Несмотря на то, что городок наводнили беженцы, ночные происшествия были редкостью. Во всяком случае Мещеряку что–то не доводилось слышать ни о квартирных кражах, ни о вооруженных грабежах. Спору нет, вещи были в цене и за какую–нибудь старую застиранную простыню на толкучке могли отвалить сотню, но молоко и хлеб ценились еще дороже, а общее горе так сроднило людей, что только самые отпетые бандюги могли позариться на кружку молока, оставленную матерью перед уходом на завод своей дочурке. На вокзале кражи еще случались, но только не в самом городе.
В тишине тяжелое дыхание завода казалось близким. В той стороне небо было обожжено огнем гигантских печей. Его расшатывали паровые молоты, долбила пневматика. Мещеряку не раз приходилось бывать на заводе, ходить по его цехам. Там было холодно и тесно. Для многих станков, привезенных с запада, в цехах не нашлось места, и токари, фрезеровщики и строгальщики работали на морозе, под легкими навесами, сбитыми наспех из фанеры и досок. Фронту нужны были танки, танки, танки. И они выходили из заводских ворот, кроша деревянные настилы и брусья, взбирались на железнодорожные платформы… Танки шли на фронт прямо с завода.
Под ногами Мещеряка тускло поблескивала наледь.
Все городские улицы были сейчас на одно лицо. Они отличались только названиями. Проезжая, Поварская, Комсомольская… Но Мещеряка это не тревожило. Он целиком полагался на своих спутников, которые знали город как свои пять пальцев. Здесь они родились, выросли и отсюда собирались уйти на войну.
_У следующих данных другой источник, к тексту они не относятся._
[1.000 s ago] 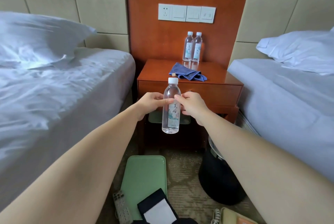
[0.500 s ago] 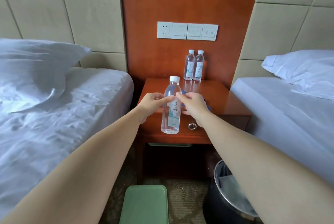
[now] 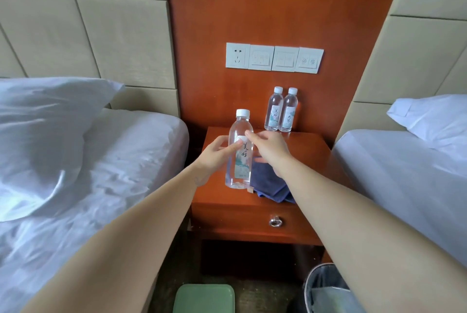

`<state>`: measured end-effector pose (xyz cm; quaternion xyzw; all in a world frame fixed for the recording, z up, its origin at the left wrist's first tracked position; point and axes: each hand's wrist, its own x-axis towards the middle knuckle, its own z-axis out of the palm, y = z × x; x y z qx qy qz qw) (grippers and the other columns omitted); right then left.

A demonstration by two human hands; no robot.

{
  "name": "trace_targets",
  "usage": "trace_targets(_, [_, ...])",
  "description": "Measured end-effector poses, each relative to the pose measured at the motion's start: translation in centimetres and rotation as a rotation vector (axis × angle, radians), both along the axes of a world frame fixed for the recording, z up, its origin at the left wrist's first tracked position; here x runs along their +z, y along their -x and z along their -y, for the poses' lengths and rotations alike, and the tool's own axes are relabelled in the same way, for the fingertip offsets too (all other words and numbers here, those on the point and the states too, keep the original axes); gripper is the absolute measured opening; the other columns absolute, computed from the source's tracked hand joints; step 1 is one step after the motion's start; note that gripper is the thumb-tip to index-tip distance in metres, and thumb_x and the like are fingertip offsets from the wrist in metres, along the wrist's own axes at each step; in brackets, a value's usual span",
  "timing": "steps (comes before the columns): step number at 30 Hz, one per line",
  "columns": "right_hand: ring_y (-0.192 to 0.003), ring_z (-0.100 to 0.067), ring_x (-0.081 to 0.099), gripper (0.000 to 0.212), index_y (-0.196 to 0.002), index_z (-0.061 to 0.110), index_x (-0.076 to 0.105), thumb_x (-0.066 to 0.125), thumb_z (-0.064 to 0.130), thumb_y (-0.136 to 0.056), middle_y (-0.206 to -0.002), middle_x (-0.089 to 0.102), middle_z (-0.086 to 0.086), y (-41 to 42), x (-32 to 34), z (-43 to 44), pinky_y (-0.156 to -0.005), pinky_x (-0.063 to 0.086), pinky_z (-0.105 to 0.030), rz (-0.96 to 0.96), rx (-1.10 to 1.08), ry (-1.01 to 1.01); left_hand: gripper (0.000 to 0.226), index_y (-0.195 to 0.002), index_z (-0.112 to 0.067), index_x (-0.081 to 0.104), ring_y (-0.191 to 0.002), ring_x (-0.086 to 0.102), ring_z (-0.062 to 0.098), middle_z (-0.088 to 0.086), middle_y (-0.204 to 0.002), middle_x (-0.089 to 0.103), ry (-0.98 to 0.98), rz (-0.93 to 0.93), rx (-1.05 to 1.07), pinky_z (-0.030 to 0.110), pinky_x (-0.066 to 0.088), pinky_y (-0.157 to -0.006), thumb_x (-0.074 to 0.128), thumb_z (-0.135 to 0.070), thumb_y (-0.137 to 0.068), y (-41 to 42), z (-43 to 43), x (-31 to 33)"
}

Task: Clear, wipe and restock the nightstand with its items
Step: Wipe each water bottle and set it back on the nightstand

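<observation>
A clear water bottle [image 3: 239, 158] with a white cap and a printed label stands upright over the front left of the wooden nightstand [image 3: 222, 197]. My left hand [image 3: 214, 155] pinches it from the left. My right hand [image 3: 270, 149] holds it from the right, fingertips on its shoulder. Whether its base touches the top I cannot tell. Two more bottles [image 3: 281, 110] stand side by side at the back against the wooden panel. A crumpled blue cloth [image 3: 271, 185] lies on the nightstand under my right wrist.
Beds with white sheets flank the nightstand, a pillow [image 3: 45, 120] on the left one and another [image 3: 434, 118] on the right. A green tray [image 3: 204, 297] lies on the floor in front. A lined bin [image 3: 326, 287] stands at the lower right. A drawer ring pull [image 3: 275, 221] faces me.
Both hands carried the bottle up and forward from in front of the drawer to above the nightstand top. The view tilted up and moved closer.
</observation>
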<state>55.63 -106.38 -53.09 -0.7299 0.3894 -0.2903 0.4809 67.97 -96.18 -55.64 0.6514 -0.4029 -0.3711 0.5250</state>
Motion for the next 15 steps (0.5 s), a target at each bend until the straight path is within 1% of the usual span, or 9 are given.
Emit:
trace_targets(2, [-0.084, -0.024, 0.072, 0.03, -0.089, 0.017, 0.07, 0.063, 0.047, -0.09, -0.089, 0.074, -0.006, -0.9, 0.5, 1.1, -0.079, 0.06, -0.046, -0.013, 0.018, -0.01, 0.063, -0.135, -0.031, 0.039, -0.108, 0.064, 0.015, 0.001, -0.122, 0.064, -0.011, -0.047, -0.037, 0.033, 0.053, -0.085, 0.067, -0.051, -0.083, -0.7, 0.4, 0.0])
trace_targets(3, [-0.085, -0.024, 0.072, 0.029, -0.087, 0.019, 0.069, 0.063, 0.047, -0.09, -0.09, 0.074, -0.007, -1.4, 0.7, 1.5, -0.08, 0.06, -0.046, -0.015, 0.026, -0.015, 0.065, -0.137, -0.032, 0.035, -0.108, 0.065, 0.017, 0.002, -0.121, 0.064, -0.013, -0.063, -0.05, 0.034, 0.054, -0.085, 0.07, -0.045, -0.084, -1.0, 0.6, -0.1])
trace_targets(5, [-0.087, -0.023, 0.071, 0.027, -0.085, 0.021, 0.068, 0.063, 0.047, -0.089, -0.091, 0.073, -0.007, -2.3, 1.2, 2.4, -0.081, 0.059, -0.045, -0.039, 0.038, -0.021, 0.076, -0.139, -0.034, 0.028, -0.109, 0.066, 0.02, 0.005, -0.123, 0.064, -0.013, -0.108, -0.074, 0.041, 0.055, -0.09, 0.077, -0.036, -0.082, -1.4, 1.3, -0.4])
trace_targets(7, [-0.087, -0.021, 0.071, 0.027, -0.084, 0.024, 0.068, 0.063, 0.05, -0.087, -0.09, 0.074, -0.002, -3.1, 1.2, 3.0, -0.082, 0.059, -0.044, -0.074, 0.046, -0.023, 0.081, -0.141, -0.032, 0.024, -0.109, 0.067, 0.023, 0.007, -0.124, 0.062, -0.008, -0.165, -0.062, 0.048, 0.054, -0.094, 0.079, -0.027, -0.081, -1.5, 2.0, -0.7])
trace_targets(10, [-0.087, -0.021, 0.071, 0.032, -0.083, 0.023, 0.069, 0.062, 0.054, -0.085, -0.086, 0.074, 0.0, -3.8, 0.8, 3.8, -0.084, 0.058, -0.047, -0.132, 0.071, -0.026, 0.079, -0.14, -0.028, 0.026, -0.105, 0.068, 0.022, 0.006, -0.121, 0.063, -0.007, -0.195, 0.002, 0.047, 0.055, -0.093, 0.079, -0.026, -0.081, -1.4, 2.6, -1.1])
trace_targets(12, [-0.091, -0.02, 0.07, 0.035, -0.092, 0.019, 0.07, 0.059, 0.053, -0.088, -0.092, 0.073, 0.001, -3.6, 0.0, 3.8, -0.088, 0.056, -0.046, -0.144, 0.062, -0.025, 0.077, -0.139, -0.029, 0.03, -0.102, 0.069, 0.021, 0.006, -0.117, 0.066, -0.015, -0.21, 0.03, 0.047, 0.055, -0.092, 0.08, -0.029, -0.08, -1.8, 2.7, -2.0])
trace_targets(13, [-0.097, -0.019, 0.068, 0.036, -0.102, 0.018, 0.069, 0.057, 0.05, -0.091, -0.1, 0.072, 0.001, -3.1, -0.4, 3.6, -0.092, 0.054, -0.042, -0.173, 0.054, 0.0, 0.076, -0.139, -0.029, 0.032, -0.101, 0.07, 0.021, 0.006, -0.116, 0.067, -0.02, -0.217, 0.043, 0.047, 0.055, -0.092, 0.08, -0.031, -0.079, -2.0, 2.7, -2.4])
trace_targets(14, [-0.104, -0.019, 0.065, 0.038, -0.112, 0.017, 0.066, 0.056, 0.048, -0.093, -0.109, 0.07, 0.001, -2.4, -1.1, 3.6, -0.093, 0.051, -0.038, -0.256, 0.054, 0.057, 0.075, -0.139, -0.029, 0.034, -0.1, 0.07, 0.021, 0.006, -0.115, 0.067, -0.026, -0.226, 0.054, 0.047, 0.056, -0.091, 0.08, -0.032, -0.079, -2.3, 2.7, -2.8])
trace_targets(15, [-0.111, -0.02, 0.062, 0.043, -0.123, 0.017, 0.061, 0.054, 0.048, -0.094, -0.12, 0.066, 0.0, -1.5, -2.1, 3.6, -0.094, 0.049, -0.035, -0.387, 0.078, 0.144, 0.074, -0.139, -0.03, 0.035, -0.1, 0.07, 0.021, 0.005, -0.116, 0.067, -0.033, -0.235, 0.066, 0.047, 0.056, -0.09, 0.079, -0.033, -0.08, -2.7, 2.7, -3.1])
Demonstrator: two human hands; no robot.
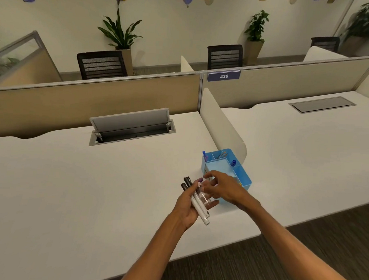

— Товарищ капитан. Я вон в том доме живу…
— В каком? — Мещеряк замедлил шаги.
— Вот в этом, через дорогу… Там у меня мать. Но вы не думайте, я не отпрашиваюсь. Я ее вчера видел, она приходила… А ночью ее зачем будить? Еще разволнуется…
— А моя сейчас на заводе. И батя там. Они в литейном работают. Мать у меня шишельница. И я после школы в литейный пошел. А тут война…
Что он мог знать о войне, этот безусый паренек? Думает, небось, что стоит ему появиться на фронте, подняться во весь рост, как фрицы побегут… И не он один. Здесь, в тылу, Мещеряк не раз читал в глазах людей немой вопрос: «Почему, почему отступаем?..» Но об этом спрашивали обычно те, кому не довелось побывать в окопах.